* [ABOUT THIS TASK]
Search the records for the string "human", and show each line where it appears.

* [DATA]
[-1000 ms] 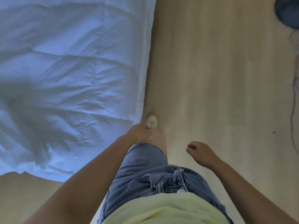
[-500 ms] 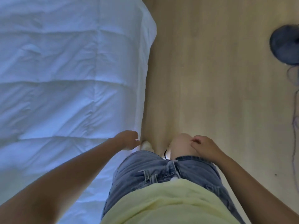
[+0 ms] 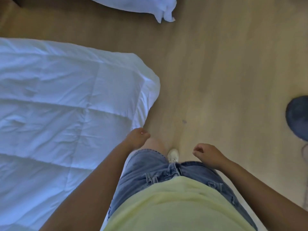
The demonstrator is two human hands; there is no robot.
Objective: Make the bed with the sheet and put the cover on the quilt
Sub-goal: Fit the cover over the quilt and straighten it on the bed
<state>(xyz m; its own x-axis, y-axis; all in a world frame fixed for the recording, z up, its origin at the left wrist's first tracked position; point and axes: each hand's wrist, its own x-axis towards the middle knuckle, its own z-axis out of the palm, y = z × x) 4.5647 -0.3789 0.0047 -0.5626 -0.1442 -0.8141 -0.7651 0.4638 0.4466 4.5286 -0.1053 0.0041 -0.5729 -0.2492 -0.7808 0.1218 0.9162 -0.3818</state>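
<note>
Walking beside the white stitched quilt point(image 3: 66, 114) spread flat on the pale wooden floor point(image 3: 216, 80), the person is risking a foot catching its near corner, which would be dragging it askew. Left hand point(image 3: 137, 136) is hanging loosely curled, gripping nothing; right hand point(image 3: 208, 155) likewise, half-closed and empty. Crumpled white fabric point(image 3: 150, 5), possibly the cover, is lying well apart. No containers are showing.

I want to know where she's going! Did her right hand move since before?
Yes. The right hand was resting on the knee; now it hangs over bare wooden floor, off the leg and further from the quilt edge.
</note>
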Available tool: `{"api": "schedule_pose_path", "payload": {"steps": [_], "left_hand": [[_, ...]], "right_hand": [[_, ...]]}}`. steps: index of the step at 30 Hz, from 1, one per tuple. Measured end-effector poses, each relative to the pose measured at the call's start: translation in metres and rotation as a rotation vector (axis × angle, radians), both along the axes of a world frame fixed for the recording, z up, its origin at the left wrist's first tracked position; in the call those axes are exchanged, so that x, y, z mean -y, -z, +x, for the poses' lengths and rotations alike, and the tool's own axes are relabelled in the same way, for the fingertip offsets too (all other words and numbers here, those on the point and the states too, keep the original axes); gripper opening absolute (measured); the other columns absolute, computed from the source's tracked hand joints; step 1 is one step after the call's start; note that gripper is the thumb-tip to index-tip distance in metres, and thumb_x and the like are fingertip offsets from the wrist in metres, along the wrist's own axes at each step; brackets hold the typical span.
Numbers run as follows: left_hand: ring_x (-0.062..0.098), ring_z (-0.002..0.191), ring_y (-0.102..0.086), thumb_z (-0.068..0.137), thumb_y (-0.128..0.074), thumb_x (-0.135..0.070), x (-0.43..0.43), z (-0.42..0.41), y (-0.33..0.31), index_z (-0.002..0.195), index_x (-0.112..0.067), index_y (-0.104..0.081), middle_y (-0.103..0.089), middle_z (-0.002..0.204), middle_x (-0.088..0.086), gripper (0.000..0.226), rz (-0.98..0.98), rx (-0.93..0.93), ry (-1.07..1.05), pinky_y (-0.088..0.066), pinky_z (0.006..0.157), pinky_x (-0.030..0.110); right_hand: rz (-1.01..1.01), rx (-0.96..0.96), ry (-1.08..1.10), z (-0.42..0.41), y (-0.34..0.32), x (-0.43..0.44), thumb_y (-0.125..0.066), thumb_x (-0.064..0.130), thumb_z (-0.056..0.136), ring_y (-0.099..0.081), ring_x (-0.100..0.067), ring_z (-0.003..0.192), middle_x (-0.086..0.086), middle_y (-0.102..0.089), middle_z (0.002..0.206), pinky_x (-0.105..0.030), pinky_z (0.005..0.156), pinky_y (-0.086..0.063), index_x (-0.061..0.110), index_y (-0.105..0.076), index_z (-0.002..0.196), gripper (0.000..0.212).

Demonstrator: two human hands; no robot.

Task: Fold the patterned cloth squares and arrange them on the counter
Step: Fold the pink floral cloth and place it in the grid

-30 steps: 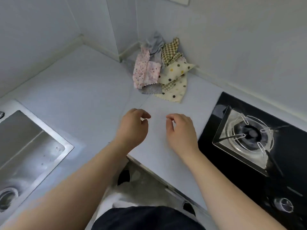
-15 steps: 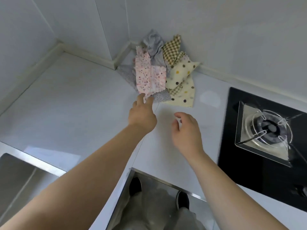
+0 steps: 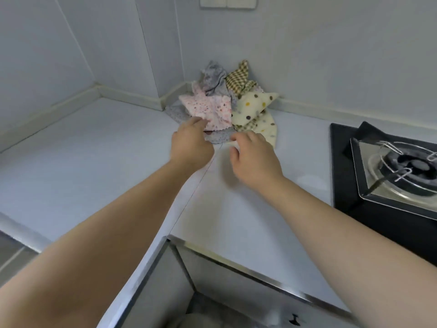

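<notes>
A heap of small patterned cloth squares lies in the counter's back corner. On top is a pink floral cloth; around it are a grey one, a brown checked one and a cream dotted one. My left hand reaches the pink cloth's near edge and pinches it, with a finger on top. My right hand hovers just in front of the cream cloth's lower edge, fingers loosely curled and holding nothing.
White counter spreads to the left and in front of the heap. A black gas hob with a burner sits at the right. Walls close the corner behind, with a socket plate above. The counter's metal-trimmed front edge lies near me.
Both hands have moved forward to the heap. My left hand has gone from just touching the pink cloth to taking hold of its edge; the right hand now nears the cream cloth.
</notes>
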State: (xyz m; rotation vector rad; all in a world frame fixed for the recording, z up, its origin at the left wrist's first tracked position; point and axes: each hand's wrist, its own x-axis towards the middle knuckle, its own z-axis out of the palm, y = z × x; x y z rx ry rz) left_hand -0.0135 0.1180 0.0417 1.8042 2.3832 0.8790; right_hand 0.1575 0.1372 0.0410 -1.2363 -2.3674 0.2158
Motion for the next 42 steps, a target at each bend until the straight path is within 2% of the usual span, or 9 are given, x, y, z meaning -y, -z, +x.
{"api": "schedule_pose_path", "payload": {"steps": [6, 13, 15, 18, 20, 23, 30, 35, 42], "left_hand": [[0.010, 0.108, -0.058, 0.085, -0.061, -0.009, 0.082, 0.041, -0.049, 0.136, -0.014, -0.061, -0.059, 0.129, 0.000, 0.052, 0.446, 0.220, 0.032, -0.040, 0.089, 0.017], [0.002, 0.099, -0.070, 0.087, -0.050, 0.011, 0.202, 0.098, -0.106, 0.132, -0.018, -0.064, -0.076, 0.096, -0.007, 0.055, 0.468, 0.626, 0.163, -0.055, 0.072, 0.016], [0.004, 0.095, -0.072, 0.086, -0.057, 0.011, 0.228, 0.108, -0.113, 0.125, -0.014, -0.070, -0.075, 0.091, -0.010, 0.048, 0.518, 0.669, 0.159, -0.058, 0.083, 0.020], [0.004, 0.094, -0.071, 0.082, -0.071, -0.003, 0.260, 0.116, -0.115, 0.114, -0.017, -0.076, -0.075, 0.097, -0.011, 0.036, 0.562, 0.528, 0.094, -0.056, 0.094, 0.026], [0.005, 0.087, -0.070, 0.078, -0.076, -0.008, 0.278, 0.117, -0.115, 0.104, -0.020, -0.079, -0.074, 0.089, -0.013, 0.029, 0.576, 0.410, 0.058, -0.055, 0.088, 0.019], [0.006, 0.075, -0.064, 0.080, -0.075, -0.013, 0.305, 0.119, -0.114, 0.083, -0.023, -0.073, -0.064, 0.074, -0.016, 0.010, 0.576, 0.228, 0.020, -0.049, 0.069, 0.016], [0.006, 0.084, -0.057, 0.081, -0.074, -0.021, 0.346, 0.117, -0.118, 0.071, -0.015, -0.056, -0.059, 0.094, -0.010, 0.022, 0.352, 0.041, 0.115, -0.042, 0.065, 0.024], [0.013, 0.062, -0.053, 0.085, -0.060, 0.001, 0.368, 0.127, -0.136, 0.062, -0.014, -0.039, -0.050, 0.065, 0.001, 0.034, 0.294, 0.433, 0.337, -0.043, 0.053, 0.021], [0.017, 0.087, -0.064, 0.089, -0.068, -0.018, 0.387, 0.119, -0.155, 0.106, -0.026, -0.068, -0.067, 0.094, -0.003, 0.019, 0.167, -0.045, 0.299, -0.053, 0.075, 0.030]], "right_hand": [[0.075, -0.023, -0.029, 0.032, -0.010, 0.067, -0.053, 0.030, 0.100, -0.047, -0.028, 0.130, -0.004, -0.053, 0.141, -0.041, 0.102, -0.042, 0.017, -0.048, 0.142, 0.044], [-0.168, -0.420, 0.012, 0.056, -0.044, 0.199, -0.070, 0.053, 0.083, -0.057, -0.022, 0.122, 0.005, -0.055, 0.140, -0.046, 0.096, -0.052, 0.023, -0.034, 0.146, 0.078], [-0.125, -0.505, 0.049, 0.067, -0.055, 0.221, -0.069, 0.047, 0.084, -0.060, -0.021, 0.112, 0.005, -0.059, 0.130, -0.046, 0.090, -0.054, 0.023, -0.033, 0.143, 0.073], [-0.102, -0.459, 0.066, 0.088, -0.067, 0.245, -0.062, 0.030, 0.092, -0.059, -0.022, 0.098, 0.005, -0.060, 0.112, -0.042, 0.084, -0.054, 0.022, -0.040, 0.141, 0.055], [-0.151, -0.376, 0.038, 0.103, -0.078, 0.258, -0.057, 0.021, 0.093, -0.055, -0.022, 0.080, 0.002, -0.058, 0.087, -0.034, 0.067, -0.049, 0.019, -0.059, 0.106, 0.013], [-0.152, -0.343, 0.033, 0.120, -0.096, 0.278, -0.053, 0.011, 0.092, -0.049, -0.021, 0.060, -0.001, -0.053, 0.066, -0.026, 0.048, -0.035, 0.016, -0.054, 0.065, 0.027], [-0.118, -0.173, 0.065, 0.149, -0.136, 0.297, -0.046, 0.003, 0.094, -0.070, -0.033, 0.065, -0.016, -0.068, 0.089, -0.038, 0.055, -0.060, 0.010, -0.064, 0.089, 0.020], [-0.050, -0.122, -0.028, 0.164, -0.160, 0.304, -0.057, 0.022, 0.101, -0.074, -0.024, 0.071, -0.010, -0.073, 0.089, -0.038, 0.071, -0.063, 0.014, -0.068, 0.096, 0.015], [0.124, 0.181, -0.035, 0.189, -0.180, 0.320, -0.069, 0.034, 0.092, -0.064, -0.012, 0.087, 0.007, -0.070, 0.093, -0.029, 0.079, -0.054, 0.021, -0.076, 0.099, 0.016]]}}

* [WRITTEN RESPONSE]
The demonstrator is two human hands; there is no robot.
Demonstrator: two human hands; no robot.

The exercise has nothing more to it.